Supplied material:
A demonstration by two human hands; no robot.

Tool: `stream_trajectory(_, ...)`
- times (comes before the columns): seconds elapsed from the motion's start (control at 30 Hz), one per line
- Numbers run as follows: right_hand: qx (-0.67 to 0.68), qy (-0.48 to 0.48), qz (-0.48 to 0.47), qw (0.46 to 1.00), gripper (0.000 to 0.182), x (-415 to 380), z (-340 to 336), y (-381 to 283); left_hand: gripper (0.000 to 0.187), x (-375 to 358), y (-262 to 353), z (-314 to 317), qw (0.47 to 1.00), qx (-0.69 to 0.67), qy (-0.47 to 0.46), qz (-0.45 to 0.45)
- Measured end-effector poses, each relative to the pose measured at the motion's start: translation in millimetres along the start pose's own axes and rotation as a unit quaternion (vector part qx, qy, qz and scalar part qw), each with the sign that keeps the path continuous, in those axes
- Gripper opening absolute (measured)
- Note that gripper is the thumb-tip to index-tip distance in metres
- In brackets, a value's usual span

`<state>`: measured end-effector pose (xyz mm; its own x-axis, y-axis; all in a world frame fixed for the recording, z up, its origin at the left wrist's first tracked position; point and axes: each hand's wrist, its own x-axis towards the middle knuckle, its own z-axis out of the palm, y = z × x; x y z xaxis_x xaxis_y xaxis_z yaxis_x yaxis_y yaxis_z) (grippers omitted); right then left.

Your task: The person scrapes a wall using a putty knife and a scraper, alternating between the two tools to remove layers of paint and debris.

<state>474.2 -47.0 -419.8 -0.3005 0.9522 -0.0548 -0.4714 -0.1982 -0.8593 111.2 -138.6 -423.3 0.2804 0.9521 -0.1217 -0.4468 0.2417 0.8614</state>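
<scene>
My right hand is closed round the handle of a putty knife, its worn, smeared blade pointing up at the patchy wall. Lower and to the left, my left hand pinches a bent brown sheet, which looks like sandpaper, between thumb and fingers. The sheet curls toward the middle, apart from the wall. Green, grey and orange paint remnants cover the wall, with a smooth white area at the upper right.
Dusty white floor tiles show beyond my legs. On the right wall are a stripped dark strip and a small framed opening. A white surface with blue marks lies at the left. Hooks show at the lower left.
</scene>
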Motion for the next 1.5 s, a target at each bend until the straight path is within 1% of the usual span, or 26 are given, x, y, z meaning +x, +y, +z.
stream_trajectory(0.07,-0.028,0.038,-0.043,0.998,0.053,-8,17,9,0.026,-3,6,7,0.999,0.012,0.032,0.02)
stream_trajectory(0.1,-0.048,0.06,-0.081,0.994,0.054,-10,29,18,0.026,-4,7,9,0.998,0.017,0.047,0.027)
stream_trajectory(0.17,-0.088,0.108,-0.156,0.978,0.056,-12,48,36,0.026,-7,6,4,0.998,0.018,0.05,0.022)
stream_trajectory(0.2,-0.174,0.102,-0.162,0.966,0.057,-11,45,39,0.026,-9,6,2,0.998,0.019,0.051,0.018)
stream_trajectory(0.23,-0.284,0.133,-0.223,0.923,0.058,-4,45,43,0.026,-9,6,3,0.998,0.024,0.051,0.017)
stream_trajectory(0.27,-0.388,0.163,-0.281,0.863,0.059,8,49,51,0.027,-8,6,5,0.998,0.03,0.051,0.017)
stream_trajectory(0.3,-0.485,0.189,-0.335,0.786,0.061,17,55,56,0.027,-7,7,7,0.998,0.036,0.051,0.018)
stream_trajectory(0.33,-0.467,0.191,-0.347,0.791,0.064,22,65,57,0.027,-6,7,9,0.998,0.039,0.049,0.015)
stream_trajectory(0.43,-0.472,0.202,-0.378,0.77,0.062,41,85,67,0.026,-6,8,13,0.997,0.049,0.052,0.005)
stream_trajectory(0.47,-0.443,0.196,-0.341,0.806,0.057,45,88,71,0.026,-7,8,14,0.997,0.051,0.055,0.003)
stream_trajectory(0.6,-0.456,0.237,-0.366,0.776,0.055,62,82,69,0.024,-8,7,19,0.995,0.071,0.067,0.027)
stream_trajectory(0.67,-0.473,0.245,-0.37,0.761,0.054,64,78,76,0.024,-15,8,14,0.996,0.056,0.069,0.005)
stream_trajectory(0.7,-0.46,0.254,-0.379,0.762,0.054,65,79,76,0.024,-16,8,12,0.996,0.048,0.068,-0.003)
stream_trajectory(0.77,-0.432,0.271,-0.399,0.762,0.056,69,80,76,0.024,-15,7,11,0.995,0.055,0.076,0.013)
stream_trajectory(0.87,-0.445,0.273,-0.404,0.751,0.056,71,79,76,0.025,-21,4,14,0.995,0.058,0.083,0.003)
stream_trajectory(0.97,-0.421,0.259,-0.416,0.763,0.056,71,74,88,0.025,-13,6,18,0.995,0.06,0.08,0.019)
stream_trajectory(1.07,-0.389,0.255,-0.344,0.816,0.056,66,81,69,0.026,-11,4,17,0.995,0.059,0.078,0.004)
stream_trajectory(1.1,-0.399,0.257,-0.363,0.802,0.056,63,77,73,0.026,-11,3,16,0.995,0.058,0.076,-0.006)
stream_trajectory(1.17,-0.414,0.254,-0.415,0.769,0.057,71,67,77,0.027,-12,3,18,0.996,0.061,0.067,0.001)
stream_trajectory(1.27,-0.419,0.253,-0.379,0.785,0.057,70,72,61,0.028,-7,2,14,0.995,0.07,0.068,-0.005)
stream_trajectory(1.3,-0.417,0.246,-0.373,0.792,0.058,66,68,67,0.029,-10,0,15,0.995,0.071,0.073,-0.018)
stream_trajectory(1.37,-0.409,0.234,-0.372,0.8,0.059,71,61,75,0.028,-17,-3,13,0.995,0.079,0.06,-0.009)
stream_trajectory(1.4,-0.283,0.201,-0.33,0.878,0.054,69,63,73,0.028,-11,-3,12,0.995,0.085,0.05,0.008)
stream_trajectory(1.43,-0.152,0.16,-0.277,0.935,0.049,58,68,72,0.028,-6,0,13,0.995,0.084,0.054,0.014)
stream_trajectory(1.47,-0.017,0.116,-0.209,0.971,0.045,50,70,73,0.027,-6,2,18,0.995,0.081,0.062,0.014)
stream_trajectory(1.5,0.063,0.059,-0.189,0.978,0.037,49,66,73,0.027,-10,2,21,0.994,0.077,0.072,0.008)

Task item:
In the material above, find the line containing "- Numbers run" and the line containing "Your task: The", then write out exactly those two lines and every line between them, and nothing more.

Response area:
- Numbers run as follows: right_hand: qx (-0.67 to 0.68), qy (-0.48 to 0.48), qz (-0.48 to 0.47), qw (0.46 to 1.00), gripper (0.000 to 0.182), x (-415 to 380), z (-340 to 336), y (-381 to 283); left_hand: gripper (0.000 to 0.187), x (-375 to 358), y (-262 to 353), z (-314 to 317), qw (0.47 to 1.00), qx (-0.69 to 0.67), qy (-0.47 to 0.46), qz (-0.45 to 0.45)
- Measured end-effector poses, each relative to the pose measured at the motion's start: translation in millimetres along the start pose's own axes and rotation as a unit quaternion (vector part qx, qy, qz and scalar part qw), each with the sign that keeps the path continuous, in those axes
- Gripper opening absolute (measured)
- Note that gripper is the thumb-tip to index-tip distance in metres
- In brackets, a value's usual span

`<state>`: measured end-effector pose (xyz mm; its own x-axis, y-axis; all in a world frame fixed for the recording, z up, its origin at the left wrist's first tracked position; point and axes: each hand's wrist, its own x-axis towards the middle knuckle, its own z-axis out of the palm, y = z × x; x y z xaxis_x xaxis_y xaxis_z yaxis_x yaxis_y yaxis_z) (grippers omitted); right then left.

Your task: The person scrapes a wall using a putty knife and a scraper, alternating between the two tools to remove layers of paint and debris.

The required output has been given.